The entries are to be printed again word for word, but no picture may appear.

[Items from a data source]
= = = =

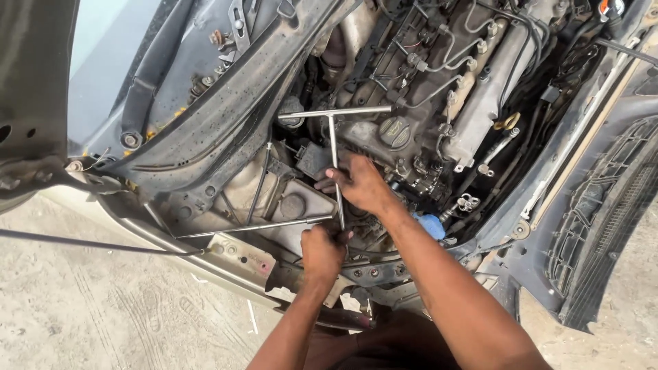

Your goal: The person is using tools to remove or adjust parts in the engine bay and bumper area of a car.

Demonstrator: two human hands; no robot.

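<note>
**Two hands on a T-handle wrench, deep in an engine bay**

Looking straight down into an open engine bay [439, 75], everything in there is looking dusty and oily. The person is working a long chrome T-handle wrench [334, 147]: its crossbar is sitting up near the middle of the bay, just left of the black oil filler cap [394, 131], and the shaft is running down toward the front edge of the car.

The right hand [361, 185] is resting partway down the shaft, fingers spread loosely and pointing left, so that grip is looking more like a steadying touch than a tight hold. I honestly can't tell if the fingers are wrapping all the way round. The left hand [322, 250] is lower, balled into a closed fist right at the bottom end of the shaft, so that grip is clamping around the tool.

A thin metal rod [253, 227] is lying nearly level across the bay to the left of the left hand, ending just beside it. A blue rag [432, 225] is poking out just right of the right wrist. The yellow dipstick loop [508, 122] is sitting further right, well apart from both hands. Bare concrete ground [103, 308] is showing below the front bumper area
</note>
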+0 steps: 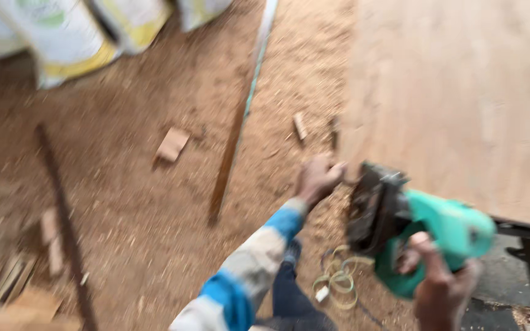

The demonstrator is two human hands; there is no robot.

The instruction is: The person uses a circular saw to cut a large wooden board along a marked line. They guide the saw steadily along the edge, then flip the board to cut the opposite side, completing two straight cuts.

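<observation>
- Head view, blurred: the right hand (pixel 440 288) at lower right is clenched around a green power saw (pixel 424 236), held just under the edge of a big plywood sheet (pixel 461 98) filling the upper right.
- The left hand (pixel 317 179) at centre has its fingers curled at the sheet's near corner; whether it grips is unclear.
- No cut shows in the sheet, so the sawing seems not yet begun.
- Sawdust floor (pixel 124 202) carries offcuts, a long wooden strip (pixel 234 141) and a coiled cord (pixel 338 279).
</observation>
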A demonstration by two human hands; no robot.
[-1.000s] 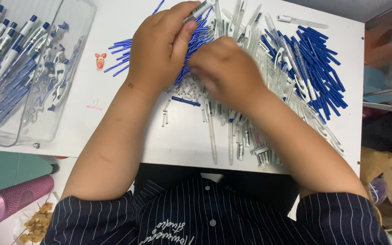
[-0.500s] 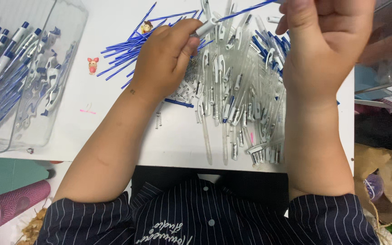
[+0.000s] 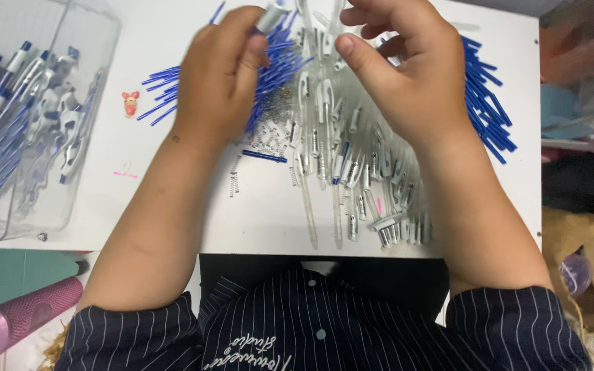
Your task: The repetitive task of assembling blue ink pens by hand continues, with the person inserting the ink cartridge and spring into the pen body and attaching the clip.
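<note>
Above the white tabletop (image 3: 173, 199), both hands are raised over a spread of pen parts; left hand (image 3: 218, 79) has its fingers (image 3: 245, 48) closed around a small grey pen piece (image 3: 269, 17) near the top edge of the view, the piece blurred and its exact kind not clear; right hand (image 3: 414, 75) sits just beside it, thumb extended toward the left hand, fingers curled, and whether they hold anything cannot be told; beneath the hands lie clear pen barrels (image 3: 342, 172) in a loose heap, with small metal springs (image 3: 269, 134) scattered at the heap's left margin; blue refills (image 3: 166, 93) fan out left of the left hand, and a second batch of blue refills (image 3: 493, 117) lies to the right of the right wrist; a clear plastic tub (image 3: 77, 172) at far left holds assembled blue-tipped pens (image 3: 1, 117); a small pink figure sticker (image 3: 130, 103) sits between tub and refills.
</note>
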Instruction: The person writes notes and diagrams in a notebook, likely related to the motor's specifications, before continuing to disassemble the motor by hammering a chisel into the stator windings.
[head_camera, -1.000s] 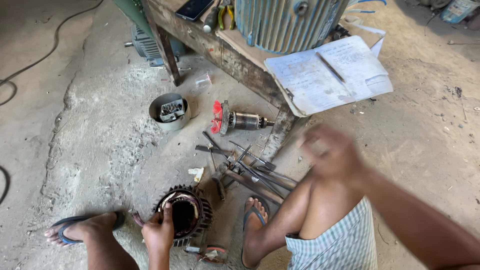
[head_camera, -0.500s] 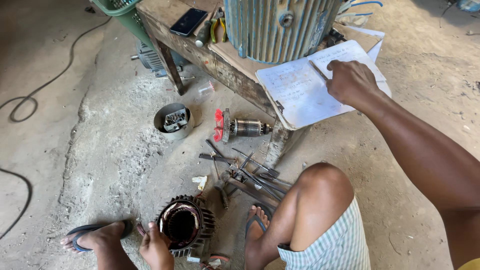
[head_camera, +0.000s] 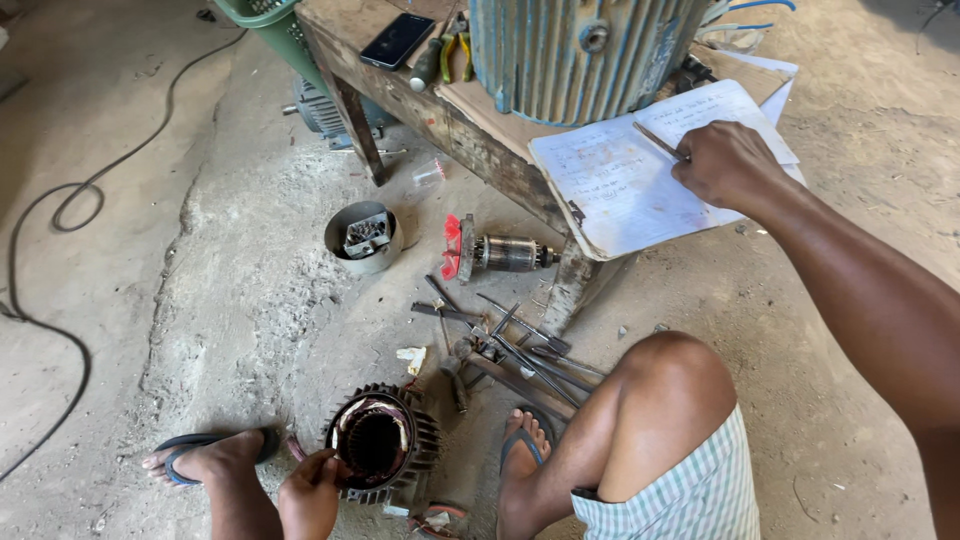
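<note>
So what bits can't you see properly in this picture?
- Head view: the pen tip is hidden by the right hand.
- The left hand fingers are tucked behind the stator rim.
- The notebook writing is too small.
- The big ribbed motor is cut off by the top edge.

dark-screened black phone (head_camera: 397, 40) lies flat on the wooden bench (head_camera: 400, 95), top left.

Scattered tools (head_camera: 510, 345) on the ground — a phone (head_camera: 397, 40) on the bench (head_camera: 400, 100).
</note>
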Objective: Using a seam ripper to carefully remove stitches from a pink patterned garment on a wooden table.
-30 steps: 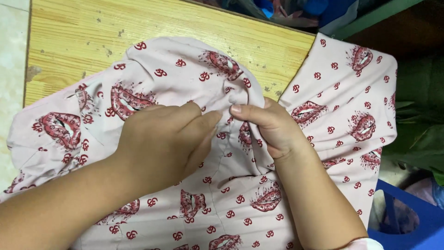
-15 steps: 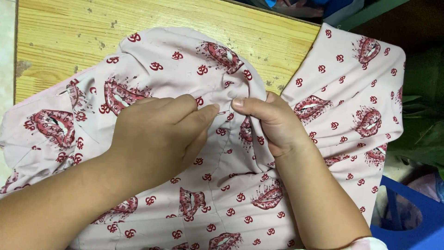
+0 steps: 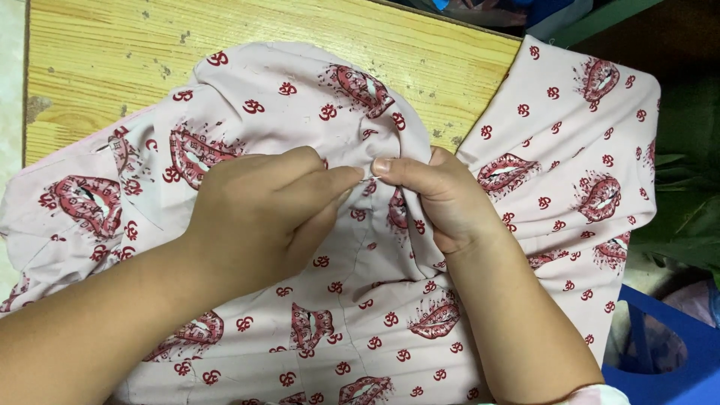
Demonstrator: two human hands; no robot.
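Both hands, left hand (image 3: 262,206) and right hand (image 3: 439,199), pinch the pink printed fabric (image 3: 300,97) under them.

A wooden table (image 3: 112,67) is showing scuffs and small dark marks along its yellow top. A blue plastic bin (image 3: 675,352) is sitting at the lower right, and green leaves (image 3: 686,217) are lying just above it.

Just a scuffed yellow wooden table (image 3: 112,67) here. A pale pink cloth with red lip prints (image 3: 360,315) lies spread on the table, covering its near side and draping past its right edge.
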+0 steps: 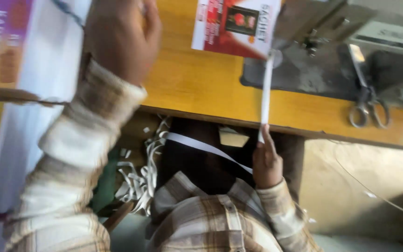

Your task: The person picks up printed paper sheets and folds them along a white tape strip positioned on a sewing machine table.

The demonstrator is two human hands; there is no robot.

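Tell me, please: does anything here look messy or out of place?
Yes. A tangled heap of white strip offcuts lies below the table edge, loose rather than stacked. Scissors rest near that edge. The right hand holds a white strip; the left hand rests on the table.

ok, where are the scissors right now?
In the head view, the scissors lie at the right on the wooden table, beside the sewing machine, well clear of both hands.
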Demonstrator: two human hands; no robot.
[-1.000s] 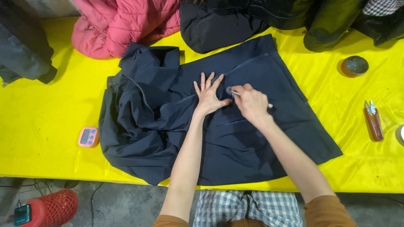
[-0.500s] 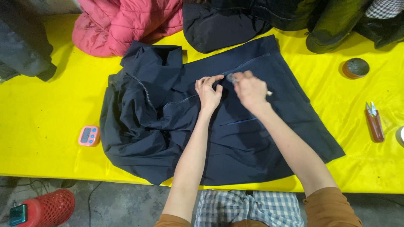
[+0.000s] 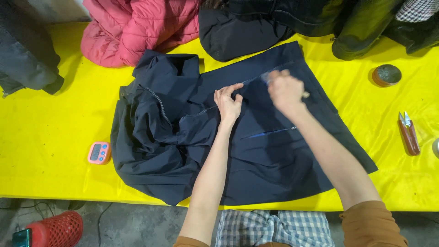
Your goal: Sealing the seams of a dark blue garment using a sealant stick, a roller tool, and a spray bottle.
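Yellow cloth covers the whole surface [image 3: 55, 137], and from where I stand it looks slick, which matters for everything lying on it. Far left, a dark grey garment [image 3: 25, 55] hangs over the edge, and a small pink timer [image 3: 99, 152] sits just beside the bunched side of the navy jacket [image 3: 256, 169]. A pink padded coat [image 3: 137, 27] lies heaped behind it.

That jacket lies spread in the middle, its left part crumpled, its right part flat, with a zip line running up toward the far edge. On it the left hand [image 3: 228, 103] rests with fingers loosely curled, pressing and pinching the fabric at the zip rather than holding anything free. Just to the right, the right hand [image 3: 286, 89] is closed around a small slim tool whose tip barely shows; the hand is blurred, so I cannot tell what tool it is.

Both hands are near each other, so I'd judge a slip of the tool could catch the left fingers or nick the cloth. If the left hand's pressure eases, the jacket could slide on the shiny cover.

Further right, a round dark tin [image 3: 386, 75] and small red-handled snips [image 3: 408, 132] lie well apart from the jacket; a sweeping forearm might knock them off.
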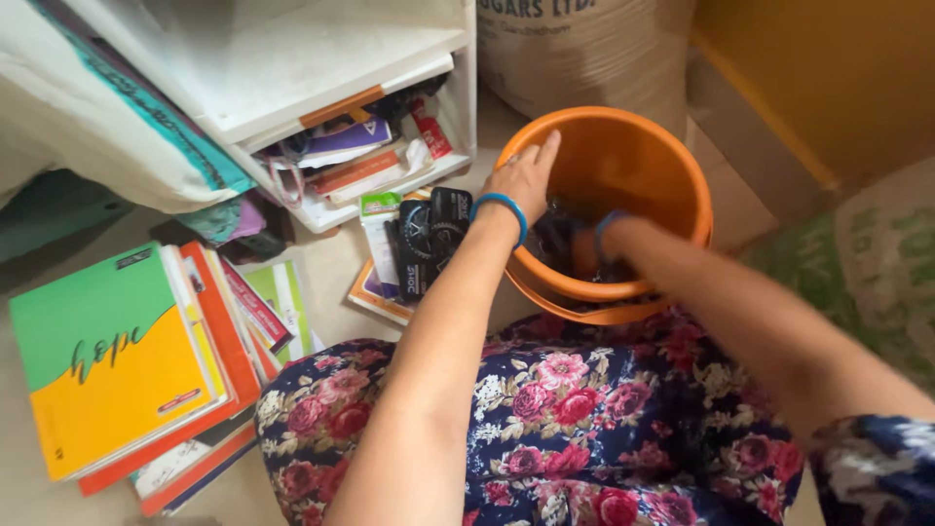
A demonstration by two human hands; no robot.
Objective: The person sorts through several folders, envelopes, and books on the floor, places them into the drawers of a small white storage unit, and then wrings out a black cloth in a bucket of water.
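Observation:
An orange plastic bucket (pixel 672 185) stands on the floor in front of my knees, which are covered in dark floral cloth. My left hand (pixel 524 178) rests on the bucket's near-left rim, fingers together along the edge, a blue bangle on the wrist. My right arm reaches down inside the bucket; my right hand (pixel 584 248) is mostly hidden behind the rim, among dark items (pixel 557 229) at the bottom. Whether it holds anything I cannot tell.
A white plastic drawer unit (pixel 321 93) stuffed with papers stands at the back left. A stack of notebooks (pixel 127 360) lies on the floor at left. Packets and a dark box (pixel 429 239) lie beside the bucket. A large sack (pixel 584 44) stands behind it.

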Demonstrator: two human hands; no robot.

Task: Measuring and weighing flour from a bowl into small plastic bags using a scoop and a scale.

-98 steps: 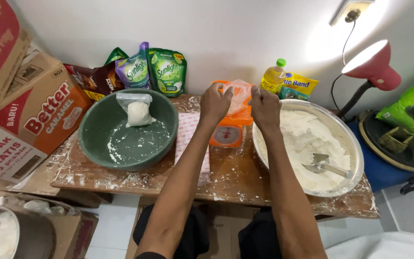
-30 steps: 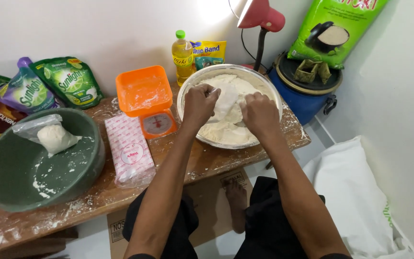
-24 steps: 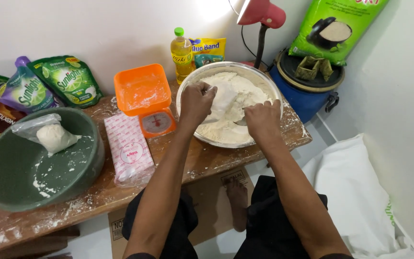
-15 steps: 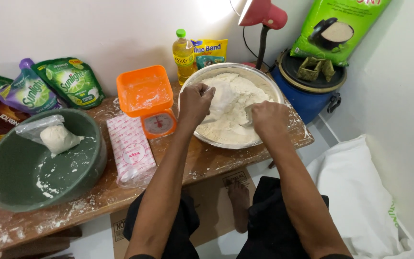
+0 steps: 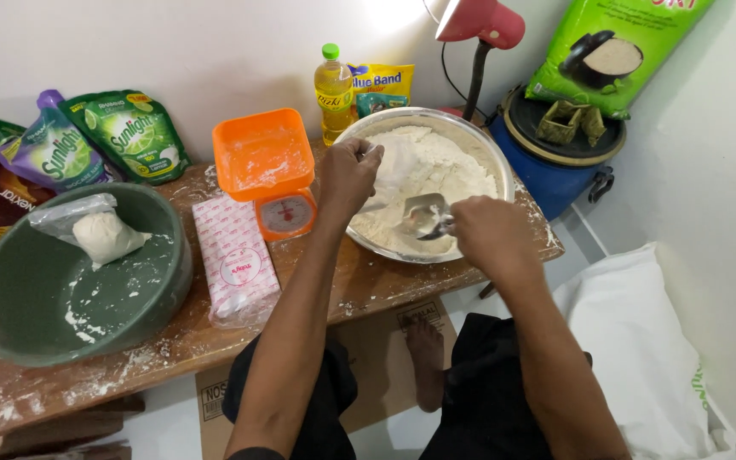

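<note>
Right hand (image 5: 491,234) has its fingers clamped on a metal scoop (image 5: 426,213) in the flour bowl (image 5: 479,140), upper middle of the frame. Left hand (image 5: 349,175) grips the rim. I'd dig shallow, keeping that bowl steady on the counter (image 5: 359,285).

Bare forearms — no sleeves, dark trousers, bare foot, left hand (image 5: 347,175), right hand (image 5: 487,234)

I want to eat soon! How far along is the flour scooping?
Done: one small clear bag of flour already lies in the green plastic basin. In hand: the right hand holds a metal scoop in the flour-filled round metal bowl, while the left hand holds something thin and clear above it. Left: lots of flour, and the orange kitchen scale sits empty.
</note>
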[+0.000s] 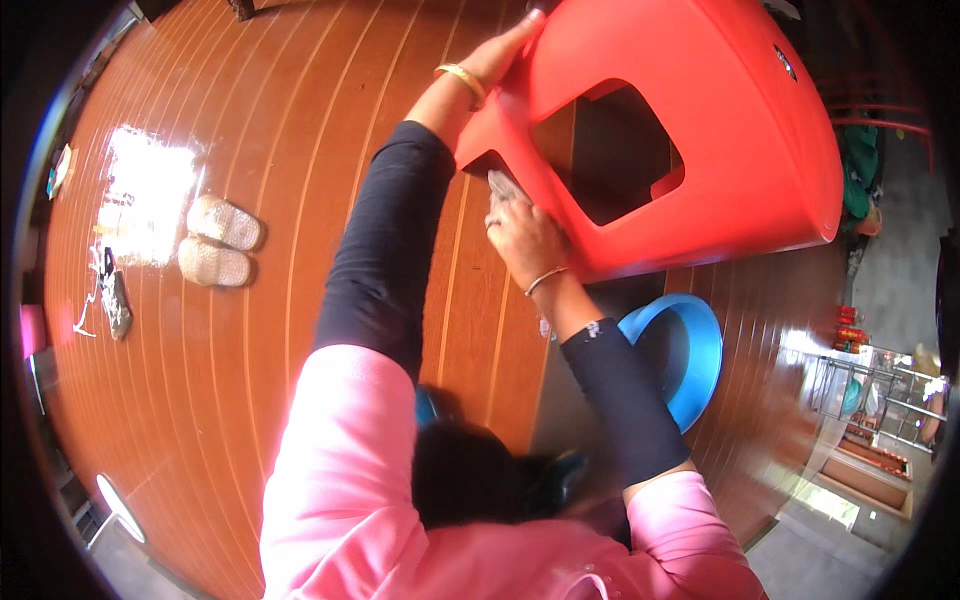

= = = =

RESPONSE BOX:
Your goal: The person is using tools to remove or adjust parts in the engine bay and bumper area of a car.

Demonstrator: two human hands; no robot.

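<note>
**Two hands on a T-handle wrench, deep in an engine bay**

Looking straight down into an open engine bay [439, 75], everything in there is looking dusty and oily. The person is working a long chrome T-handle wrench [334, 147]: its crossbar is sitting up near the middle of the bay, just left of the black oil filler cap [394, 131], and the shaft is running down toward the front edge of the car.

The right hand [361, 185] is resting partway down the shaft, fingers spread loosely and pointing left, so that grip is looking more like a steadying touch than a tight hold. I honestly can't tell if the fingers are wrapping all the way round. The left hand [322, 250] is lower, balled into a closed fist right at the bottom end of the shaft, so that grip is clamping around the tool.

A thin metal rod [253, 227] is lying nearly level across the bay to the left of the left hand, ending just beside it. A blue rag [432, 225] is poking out just right of the right wrist. The yellow dipstick loop [508, 122] is sitting further right, well apart from both hands. Bare concrete ground [103, 308] is showing below the front bumper area
</note>
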+0 steps: 

The demonstrator is two human hands; there is no robot.

The instruction is: The person uses a circular saw to cut a large wooden board along a marked line. They guide the saw steadily along the edge, then flip the board to cut the opposite side, completing two straight cuts.

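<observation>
- Head view, blurred: the right hand (pixel 440 288) at lower right is clenched around a green power saw (pixel 424 236), held just under the edge of a big plywood sheet (pixel 461 98) filling the upper right.
- The left hand (pixel 317 179) at centre has its fingers curled at the sheet's near corner; whether it grips is unclear.
- No cut shows in the sheet, so the sawing seems not yet begun.
- Sawdust floor (pixel 124 202) carries offcuts, a long wooden strip (pixel 234 141) and a coiled cord (pixel 338 279).
</observation>
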A demonstration by two human hands; no robot.
[-1.000s] 
[-0.500s] 
[+0.000s] 
Your task: The repetitive task of assembling blue ink pens by hand continues, with the person inserting the ink cartridge and spring into the pen body and attaching the clip.
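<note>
Above the white tabletop (image 3: 173, 199), both hands are raised over a spread of pen parts; left hand (image 3: 218, 79) has its fingers (image 3: 245, 48) closed around a small grey pen piece (image 3: 269, 17) near the top edge of the view, the piece blurred and its exact kind not clear; right hand (image 3: 414, 75) sits just beside it, thumb extended toward the left hand, fingers curled, and whether they hold anything cannot be told; beneath the hands lie clear pen barrels (image 3: 342, 172) in a loose heap, with small metal springs (image 3: 269, 134) scattered at the heap's left margin; blue refills (image 3: 166, 93) fan out left of the left hand, and a second batch of blue refills (image 3: 493, 117) lies to the right of the right wrist; a clear plastic tub (image 3: 77, 172) at far left holds assembled blue-tipped pens (image 3: 1, 117); a small pink figure sticker (image 3: 130, 103) sits between tub and refills.
</note>
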Instruction: The person writes notes and diagrams in a notebook, likely related to the motor's specifications, before continuing to disassemble the motor by hammering a chisel into the stator windings.
[head_camera, -1.000s] 
[head_camera, -0.500s] 
[head_camera, +0.000s] 
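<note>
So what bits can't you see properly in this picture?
- Head view: the pen tip is hidden by the right hand.
- The left hand fingers are tucked behind the stator rim.
- The notebook writing is too small.
- The big ribbed motor is cut off by the top edge.

dark-screened black phone (head_camera: 397, 40) lies flat on the wooden bench (head_camera: 400, 95), top left.

Scattered tools (head_camera: 510, 345) on the ground — a phone (head_camera: 397, 40) on the bench (head_camera: 400, 100).
</note>
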Objective: Using a seam ripper to carefully remove stitches from a pink patterned garment on a wooden table.
-30 steps: 
-15 steps: 
+0 steps: 
Demonstrator: two human hands; no robot.
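Both hands, left hand (image 3: 262,206) and right hand (image 3: 439,199), pinch the pink printed fabric (image 3: 300,97) under them.

A wooden table (image 3: 112,67) is showing scuffs and small dark marks along its yellow top. A blue plastic bin (image 3: 675,352) is sitting at the lower right, and green leaves (image 3: 686,217) are lying just above it.

Just a scuffed yellow wooden table (image 3: 112,67) here. A pale pink cloth with red lip prints (image 3: 360,315) lies spread on the table, covering its near side and draping past its right edge.
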+0 steps: 

Your task: The person picks up printed paper sheets and folds them along a white tape strip positioned on a sewing machine table.

The demonstrator is two human hands; there is no robot.

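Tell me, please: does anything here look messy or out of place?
Yes. A tangled heap of white strip offcuts lies below the table edge, loose rather than stacked. Scissors rest near that edge. The right hand holds a white strip; the left hand rests on the table.

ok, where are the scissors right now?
In the head view, the scissors lie at the right on the wooden table, beside the sewing machine, well clear of both hands.
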Demonstrator: two human hands; no robot.
[-1.000s] 
[-0.500s] 
[+0.000s] 
Your goal: Sealing the seams of a dark blue garment using a sealant stick, a roller tool, and a spray bottle.
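Yellow cloth covers the whole surface [image 3: 55, 137], and from where I stand it looks slick, which matters for everything lying on it. Far left, a dark grey garment [image 3: 25, 55] hangs over the edge, and a small pink timer [image 3: 99, 152] sits just beside the bunched side of the navy jacket [image 3: 256, 169]. A pink padded coat [image 3: 137, 27] lies heaped behind it.

That jacket lies spread in the middle, its left part crumpled, its right part flat, with a zip line running up toward the far edge. On it the left hand [image 3: 228, 103] rests with fingers loosely curled, pressing and pinching the fabric at the zip rather than holding anything free. Just to the right, the right hand [image 3: 286, 89] is closed around a small slim tool whose tip barely shows; the hand is blurred, so I cannot tell what tool it is.

Both hands are near each other, so I'd judge a slip of the tool could catch the left fingers or nick the cloth. If the left hand's pressure eases, the jacket could slide on the shiny cover.

Further right, a round dark tin [image 3: 386, 75] and small red-handled snips [image 3: 408, 132] lie well apart from the jacket; a sweeping forearm might knock them off.
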A demonstration by two human hands; no robot.
Objective: The person sorts through several folders, envelopes, and books on the floor, places them into the drawers of a small white storage unit, and then wrings out a black cloth in a bucket of water.
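Observation:
An orange plastic bucket (pixel 672 185) stands on the floor in front of my knees, which are covered in dark floral cloth. My left hand (pixel 524 178) rests on the bucket's near-left rim, fingers together along the edge, a blue bangle on the wrist. My right arm reaches down inside the bucket; my right hand (pixel 584 248) is mostly hidden behind the rim, among dark items (pixel 557 229) at the bottom. Whether it holds anything I cannot tell.
A white plastic drawer unit (pixel 321 93) stuffed with papers stands at the back left. A stack of notebooks (pixel 127 360) lies on the floor at left. Packets and a dark box (pixel 429 239) lie beside the bucket. A large sack (pixel 584 44) stands behind it.
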
Demonstrator: two human hands; no robot.

Task: Measuring and weighing flour from a bowl into small plastic bags using a scoop and a scale.

-98 steps: 
-30 steps: 
-24 steps: 
-15 steps: 
+0 steps: 

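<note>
Right hand (image 5: 491,234) has its fingers clamped on a metal scoop (image 5: 426,213) in the flour bowl (image 5: 479,140), upper middle of the frame. Left hand (image 5: 349,175) grips the rim. I'd dig shallow, keeping that bowl steady on the counter (image 5: 359,285).

Bare forearms — no sleeves, dark trousers, bare foot, left hand (image 5: 347,175), right hand (image 5: 487,234)

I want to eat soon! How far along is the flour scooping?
Done: one small clear bag of flour already lies in the green plastic basin. In hand: the right hand holds a metal scoop in the flour-filled round metal bowl, while the left hand holds something thin and clear above it. Left: lots of flour, and the orange kitchen scale sits empty.
</note>
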[+0.000s] 

The exercise has been finished.